Assignment >>
Write out word for word each line of the records, beginning at the first and stopping after the line with "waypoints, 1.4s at". Leave the pictures out.

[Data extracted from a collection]
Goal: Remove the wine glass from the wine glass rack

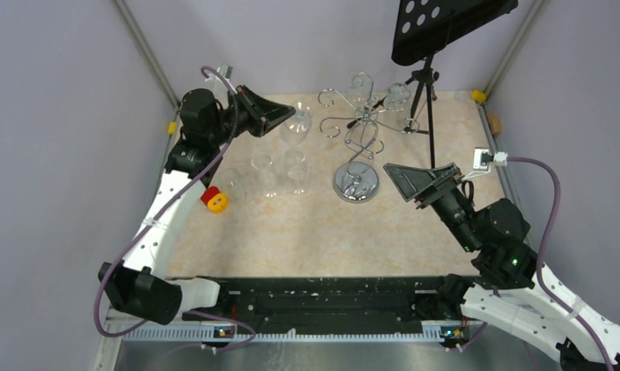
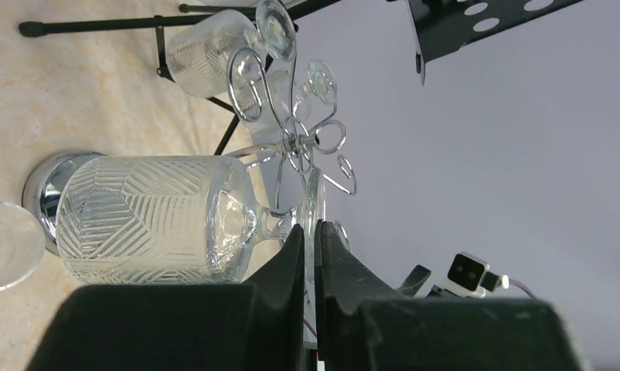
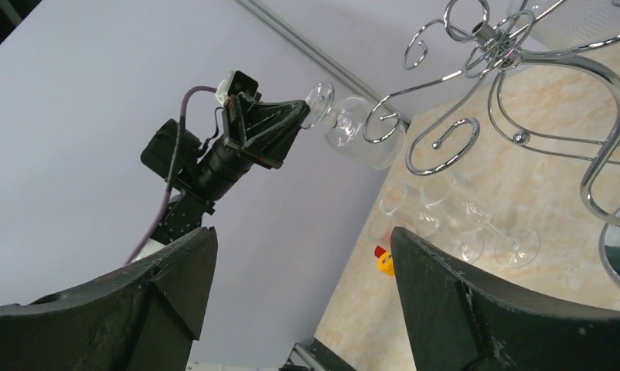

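Note:
The silver wine glass rack [image 1: 359, 124] stands on its round chrome base [image 1: 355, 184] at the back middle of the table. Two wine glasses [image 1: 396, 97] still hang on its far arms. My left gripper [image 1: 285, 117] is shut on the foot of a patterned wine glass [image 1: 298, 125] and holds it on its side, left of the rack's scroll arms. In the left wrist view the fingers [image 2: 291, 255] pinch the foot and the bowl [image 2: 152, 220] points at the rack [image 2: 299, 147]. My right gripper [image 1: 415, 182] is open and empty, right of the base.
Three clear glasses [image 1: 262, 166] stand on the table left of the rack base. A red and yellow object [image 1: 214, 200] lies near the left arm. A black tripod music stand [image 1: 427, 85] stands at the back right, close behind the rack.

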`<action>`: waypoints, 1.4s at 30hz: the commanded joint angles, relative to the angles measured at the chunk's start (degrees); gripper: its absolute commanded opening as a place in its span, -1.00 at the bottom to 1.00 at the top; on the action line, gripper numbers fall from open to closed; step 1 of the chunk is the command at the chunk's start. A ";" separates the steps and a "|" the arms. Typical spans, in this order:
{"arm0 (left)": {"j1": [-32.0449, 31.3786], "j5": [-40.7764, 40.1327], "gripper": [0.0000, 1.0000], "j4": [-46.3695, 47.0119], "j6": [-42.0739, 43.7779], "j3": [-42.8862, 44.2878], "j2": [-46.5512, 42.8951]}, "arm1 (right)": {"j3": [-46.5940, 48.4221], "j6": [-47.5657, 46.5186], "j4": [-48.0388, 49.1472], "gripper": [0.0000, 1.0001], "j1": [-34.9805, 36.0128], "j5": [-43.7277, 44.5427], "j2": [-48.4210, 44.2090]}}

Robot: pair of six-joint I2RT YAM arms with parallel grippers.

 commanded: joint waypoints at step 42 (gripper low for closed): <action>-1.71 6.53 -1.00 54.58 -56.73 -16.30 -21.41 | 0.91 6.46 67.71 0.56 -0.12 -26.28 31.68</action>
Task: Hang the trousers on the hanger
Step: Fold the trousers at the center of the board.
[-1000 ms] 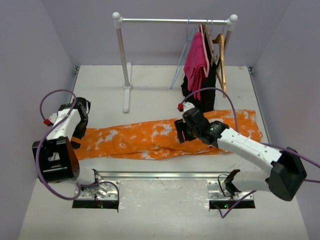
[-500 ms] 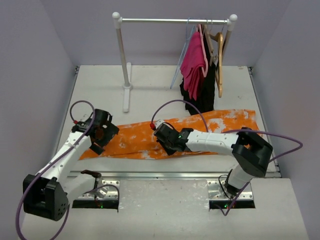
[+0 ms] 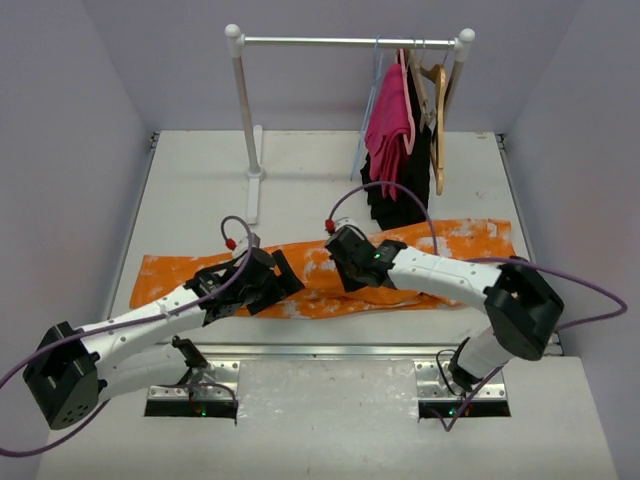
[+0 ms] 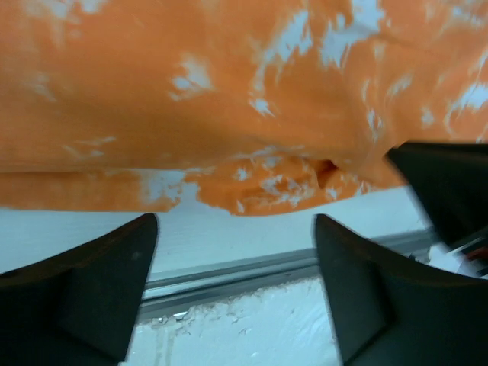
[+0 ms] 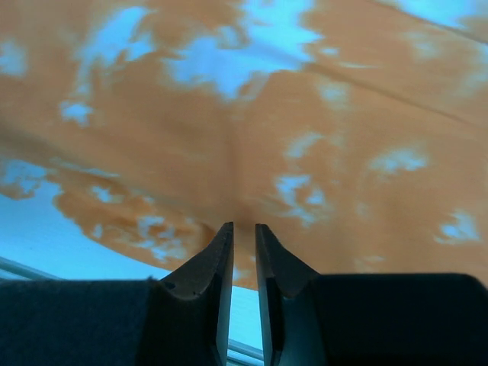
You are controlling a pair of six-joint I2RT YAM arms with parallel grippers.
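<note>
orange trousers (image 3: pixel 460 242) lie flat on the worktop (image 3: pixel 200 180), wire hanger (image 3: pixel 358 150) up on the rail (image 3: pixel 320 42). right hand (image 5: pixel 244 229) narrow, seemingly pinching a fold; left hand (image 4: pixel 235 225) gapes wide over the near edge: bite deep before lifting.

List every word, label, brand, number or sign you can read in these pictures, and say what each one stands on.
None: no view holds any readable text.
The trousers carry only white blotches, no print or tag.
The left pincer and right pincer are plain black, with no label showing.
The rack bears no sign or number.
</note>
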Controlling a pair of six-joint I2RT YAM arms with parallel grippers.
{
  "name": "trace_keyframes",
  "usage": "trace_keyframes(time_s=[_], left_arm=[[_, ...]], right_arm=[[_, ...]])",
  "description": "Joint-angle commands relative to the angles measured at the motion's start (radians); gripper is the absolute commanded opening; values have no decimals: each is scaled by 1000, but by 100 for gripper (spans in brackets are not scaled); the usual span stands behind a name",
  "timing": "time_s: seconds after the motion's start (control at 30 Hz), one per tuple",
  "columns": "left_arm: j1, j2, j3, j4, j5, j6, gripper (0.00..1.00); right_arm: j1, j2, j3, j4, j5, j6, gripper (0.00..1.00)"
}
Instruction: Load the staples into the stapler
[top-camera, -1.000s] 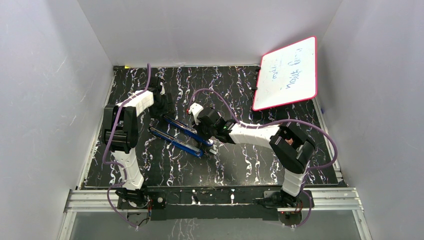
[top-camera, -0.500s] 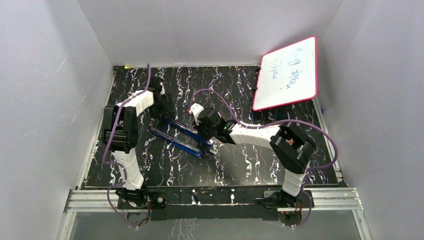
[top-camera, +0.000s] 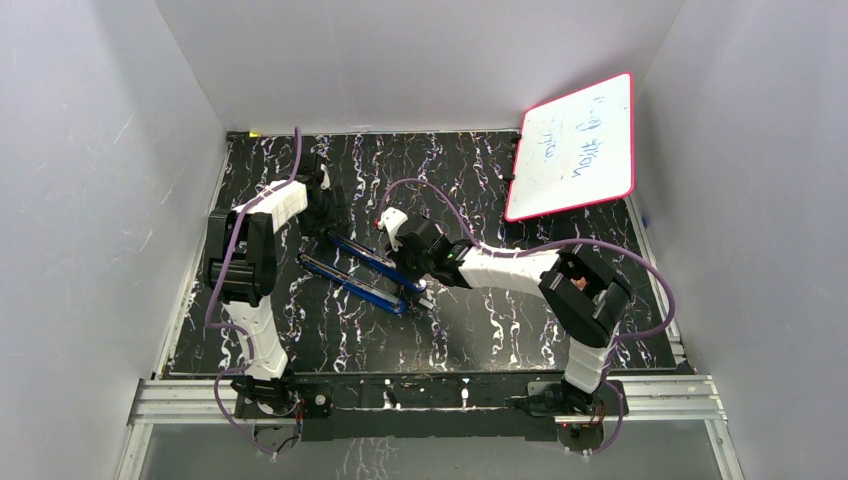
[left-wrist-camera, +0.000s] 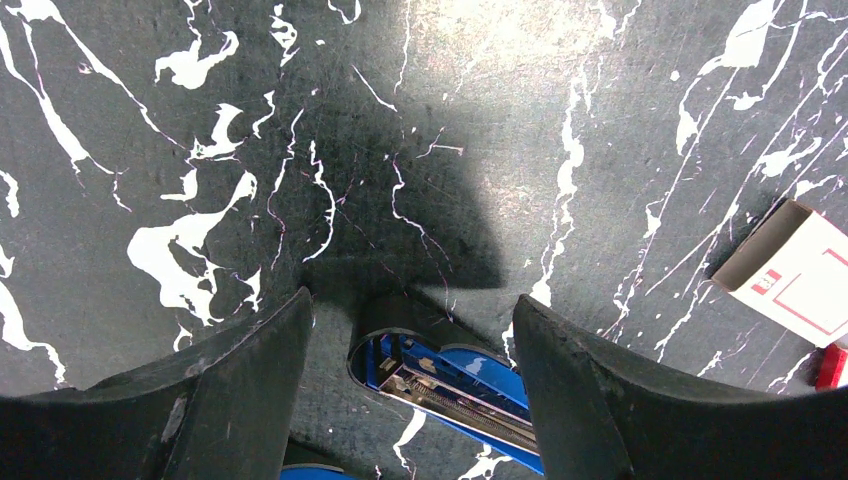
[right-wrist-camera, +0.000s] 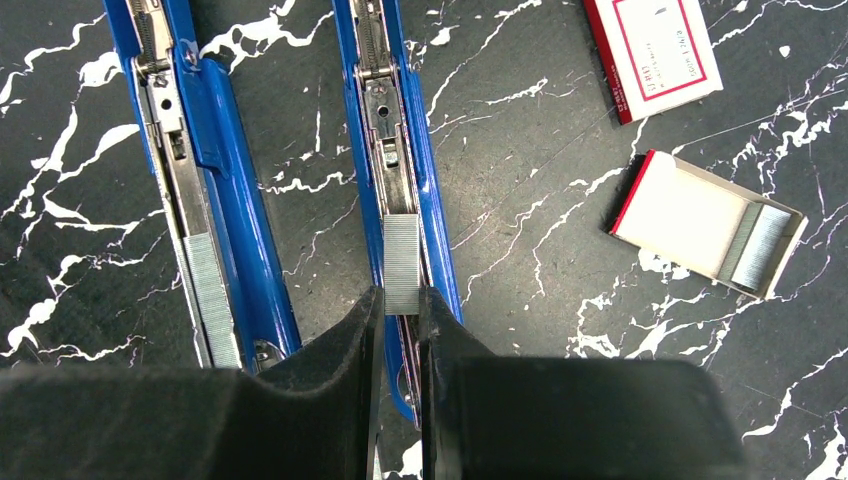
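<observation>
Two blue rails are seen from above near the middle of the dark marbled worktop (top-camera: 480, 180), lying side by side: the blue stapler (top-camera: 372, 262) and a second blue rail (top-camera: 350, 282) just below it in the frame. The left end effector (top-camera: 328, 222) is placed at their upper-left end, the right end effector (top-camera: 408, 270) over their lower-right end. A whiteboard (top-camera: 575, 145) is propped at upper right.

From the left wrist, the left end effector is shown wide open, its fingers (left-wrist-camera: 250, 400) set either side of the stapler's end with a gap on each side; nothing is held. A small red-and-white box (left-wrist-camera: 800, 270) lies at the right edge.

From the right wrist, the right end effector is shown nearly closed on the lower end of a staple strip (right-wrist-camera: 402, 262), which lies in the stapler's open channel at mid-frame. Another strip (right-wrist-camera: 212, 300) sits in the second rail. An open tray (right-wrist-camera: 685, 212) holding more staples lies at right.

The strip could be skewed against the channel wall and jammed or snapped if pushed off-axis. Since the stapler is not clamped, its body could be dragged along by the push.
</observation>
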Motion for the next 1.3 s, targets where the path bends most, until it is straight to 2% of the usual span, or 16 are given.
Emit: trace_keyframes(time_s=[0.0,1.27], left_arm=[[-2,9,25,-28,39,2,71],[-3,8,24,-28,39,2,71]], right_arm=[[2,19,45,-3,8,-1,0],[3,29,84,-88,30,-10,0]])
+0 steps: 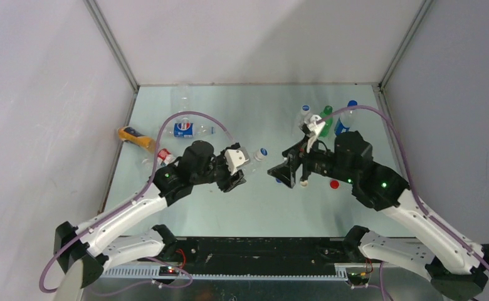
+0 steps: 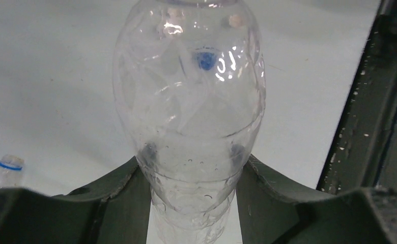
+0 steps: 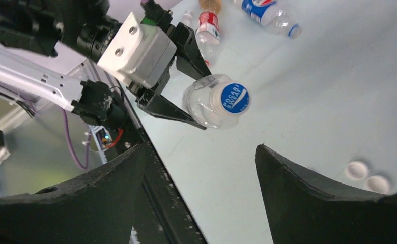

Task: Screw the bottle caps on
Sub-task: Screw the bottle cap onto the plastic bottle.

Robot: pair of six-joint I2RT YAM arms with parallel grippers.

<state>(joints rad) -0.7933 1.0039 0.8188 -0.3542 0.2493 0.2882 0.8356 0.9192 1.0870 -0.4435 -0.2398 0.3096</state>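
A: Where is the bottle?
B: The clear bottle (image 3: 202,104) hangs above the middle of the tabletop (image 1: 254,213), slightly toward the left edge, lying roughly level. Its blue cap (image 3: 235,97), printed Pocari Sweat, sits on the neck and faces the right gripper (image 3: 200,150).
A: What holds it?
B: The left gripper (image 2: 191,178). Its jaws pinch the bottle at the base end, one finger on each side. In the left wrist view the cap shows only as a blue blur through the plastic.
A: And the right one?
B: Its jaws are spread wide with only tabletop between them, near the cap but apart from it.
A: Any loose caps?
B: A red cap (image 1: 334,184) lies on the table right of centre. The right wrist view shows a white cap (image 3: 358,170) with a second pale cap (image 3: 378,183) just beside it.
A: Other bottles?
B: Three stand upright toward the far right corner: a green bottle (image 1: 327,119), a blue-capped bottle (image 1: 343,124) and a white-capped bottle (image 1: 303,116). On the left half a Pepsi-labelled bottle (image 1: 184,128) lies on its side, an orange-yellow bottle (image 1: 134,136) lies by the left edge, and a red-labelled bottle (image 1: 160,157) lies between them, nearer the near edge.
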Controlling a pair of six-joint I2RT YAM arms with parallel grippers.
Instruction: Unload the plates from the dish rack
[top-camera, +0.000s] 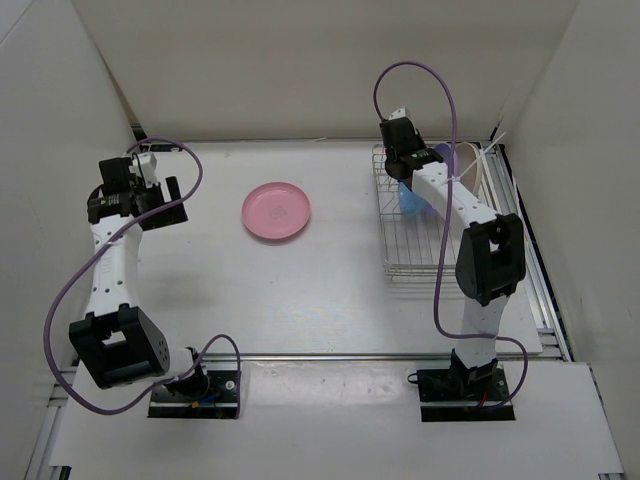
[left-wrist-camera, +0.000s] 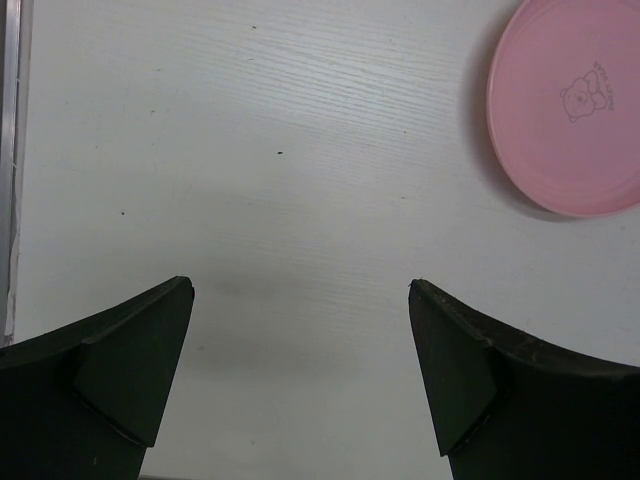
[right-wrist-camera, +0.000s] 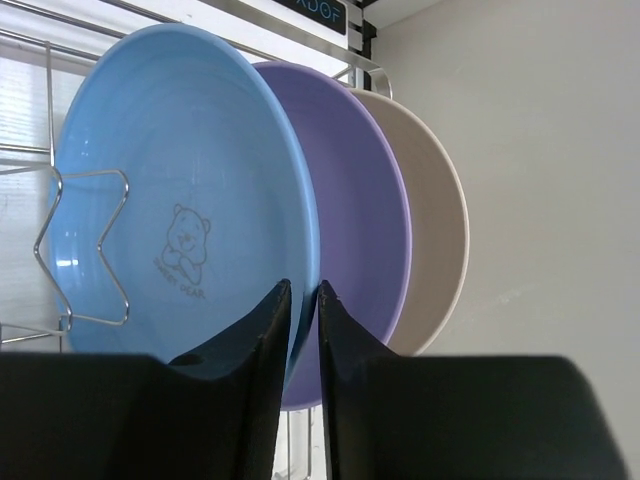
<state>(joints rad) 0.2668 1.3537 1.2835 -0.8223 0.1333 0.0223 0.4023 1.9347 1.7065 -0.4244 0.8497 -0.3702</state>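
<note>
My left gripper (left-wrist-camera: 300, 330) holds its jaws wide over the matte white surface (left-wrist-camera: 250, 150), near one round pink plate (top-camera: 276, 211) lying flat. Three glossy plates stand upright in the wire dish rack (top-camera: 410, 248): blue plate (right-wrist-camera: 180, 200), purple plate (right-wrist-camera: 360, 220), cream plate (right-wrist-camera: 437, 230). My right gripper (right-wrist-camera: 303, 292) has narrow jaws straddling the blue rim; whether they pinch it I cannot tell.

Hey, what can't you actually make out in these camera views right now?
- Right wrist view: the right gripper straddles the blue plate's lower rim and hides it; contact unclear.
- Same view: the purple plate covers most of the cream plate.
- Top view: the right arm hides most of the dish rack's plates.
- Left wrist view: the pink plate is cut by the frame edge.
</note>
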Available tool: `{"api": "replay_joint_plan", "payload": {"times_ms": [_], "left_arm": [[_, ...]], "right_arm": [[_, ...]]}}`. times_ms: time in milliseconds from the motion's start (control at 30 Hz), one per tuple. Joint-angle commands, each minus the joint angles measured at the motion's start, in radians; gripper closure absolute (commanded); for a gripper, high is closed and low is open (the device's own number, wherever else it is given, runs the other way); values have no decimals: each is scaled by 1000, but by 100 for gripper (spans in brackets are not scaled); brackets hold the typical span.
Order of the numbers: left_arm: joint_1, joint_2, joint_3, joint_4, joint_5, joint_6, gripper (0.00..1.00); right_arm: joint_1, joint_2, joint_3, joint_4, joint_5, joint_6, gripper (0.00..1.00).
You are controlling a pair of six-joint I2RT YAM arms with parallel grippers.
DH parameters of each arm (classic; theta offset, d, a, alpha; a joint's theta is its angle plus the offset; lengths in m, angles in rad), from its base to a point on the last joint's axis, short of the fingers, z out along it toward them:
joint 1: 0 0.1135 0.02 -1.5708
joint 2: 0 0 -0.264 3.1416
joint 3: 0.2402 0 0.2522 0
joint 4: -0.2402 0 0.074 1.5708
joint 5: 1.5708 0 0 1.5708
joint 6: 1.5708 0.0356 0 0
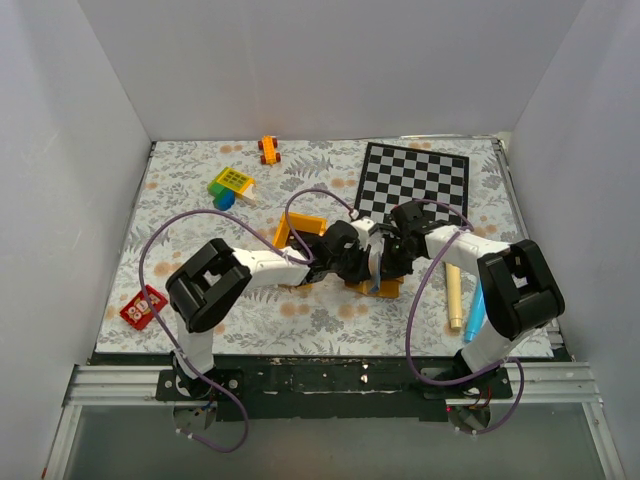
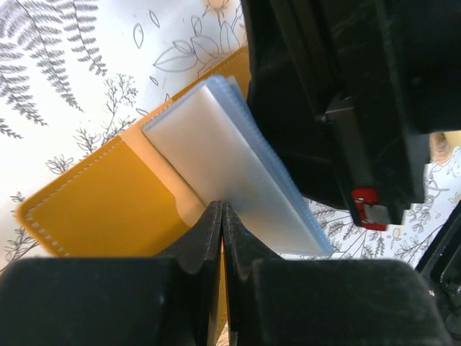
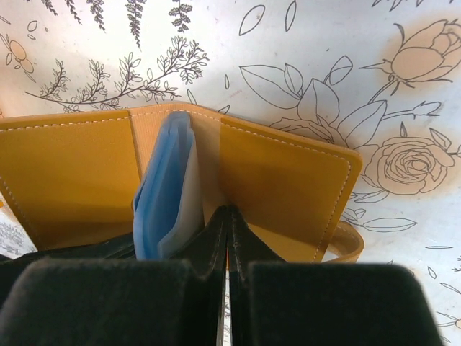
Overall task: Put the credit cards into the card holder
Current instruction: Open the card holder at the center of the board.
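**Top external view.** My left gripper (image 1: 350,262) and my right gripper (image 1: 388,258) meet at the middle of the floral-print table (image 1: 180,210). Both are at the small tan leather-like folding card holder (image 1: 386,288), which lies just near of the black-and-white chequered board (image 1: 415,180) and beside the yellow plastic bin (image 1: 298,234). No thin black plastic credit cards can be made out here; the arms cover much of the centre.

**Left wrist view.** My left fingers (image 2: 194,245) are pressed together. A sliver of tan shows in the slit between them, so I judge them clamped on the near edge of the card holder (image 2: 101,209). The holder lies open with its pale blue-grey translucent sleeves (image 2: 223,166) fanned upward. The black body of my right arm fills the upper right.

**Right wrist view.** My right fingers (image 3: 252,238) are likewise closed, meeting at the near edge of the holder's right-hand leaf (image 3: 288,180). I judge them pinched on that leaf, though the contact itself is hidden. The sleeves (image 3: 162,194) stand up along the fold, and the snap strap (image 3: 347,244) curls out at the right.

**Step in hand.** Holder spread open and restrained; insertion not begun.

**Next move.** One gripper must let go and locate a card while the other keeps the holder open. The card then has to enter a sleeve edge-first, aligned with the sleeve mouth.
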Motion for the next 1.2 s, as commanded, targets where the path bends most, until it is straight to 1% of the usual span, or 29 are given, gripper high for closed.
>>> {"api": "replay_joint_plan", "payload": {"times_ms": [0, 100, 300, 467, 567, 667, 833, 1167], "left_arm": [[-14, 19, 31, 13, 22, -8, 100], [-15, 33, 29, 9, 18, -8, 100], [-17, 44, 26, -1, 11, 3, 100], [-18, 42, 28, -4, 7, 6, 100], [-18, 41, 22, -5, 4, 7, 100], [-18, 39, 20, -5, 2, 6, 100], [-18, 33, 16, -5, -1, 6, 100], [-20, 29, 5, -5, -5, 3, 100]], "right_arm": [[-4, 4, -26, 27, -10, 8, 99], [-7, -26, -20, -10, 29, 8, 99], [-25, -140, 16, -125, 198, -22, 99], [-50, -236, 46, -188, 243, -38, 99], [-56, -281, 65, -205, 234, -44, 99], [-58, -296, 74, -199, 151, -48, 99], [-58, -269, 65, -179, 94, -29, 99], [-58, -194, 49, -186, 122, -36, 99]]}}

Task output >>
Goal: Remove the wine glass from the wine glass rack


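Note:
The silver wine glass rack [image 1: 359, 124] stands on its round chrome base [image 1: 355, 184] at the back middle of the table. Two wine glasses [image 1: 396, 97] still hang on its far arms. My left gripper [image 1: 285, 117] is shut on the foot of a patterned wine glass [image 1: 298, 125] and holds it on its side, left of the rack's scroll arms. In the left wrist view the fingers [image 2: 291, 255] pinch the foot and the bowl [image 2: 152, 220] points at the rack [image 2: 299, 147]. My right gripper [image 1: 415, 182] is open and empty, right of the base.
Three clear glasses [image 1: 262, 166] stand on the table left of the rack base. A red and yellow object [image 1: 214, 200] lies near the left arm. A black tripod music stand [image 1: 427, 85] stands at the back right, close behind the rack.
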
`<action>`: waypoints, 1.4s at 30hz: the commanded joint angles, relative to the angles measured at the chunk's start (degrees); gripper: its absolute commanded opening as a place in its span, -1.00 at the bottom to 1.00 at the top; on the action line, gripper numbers fall from open to closed; step 1 of the chunk is the command at the chunk's start. A ";" separates the steps and a "|" the arms. Typical spans, in this order:

Work on this exercise is now finished.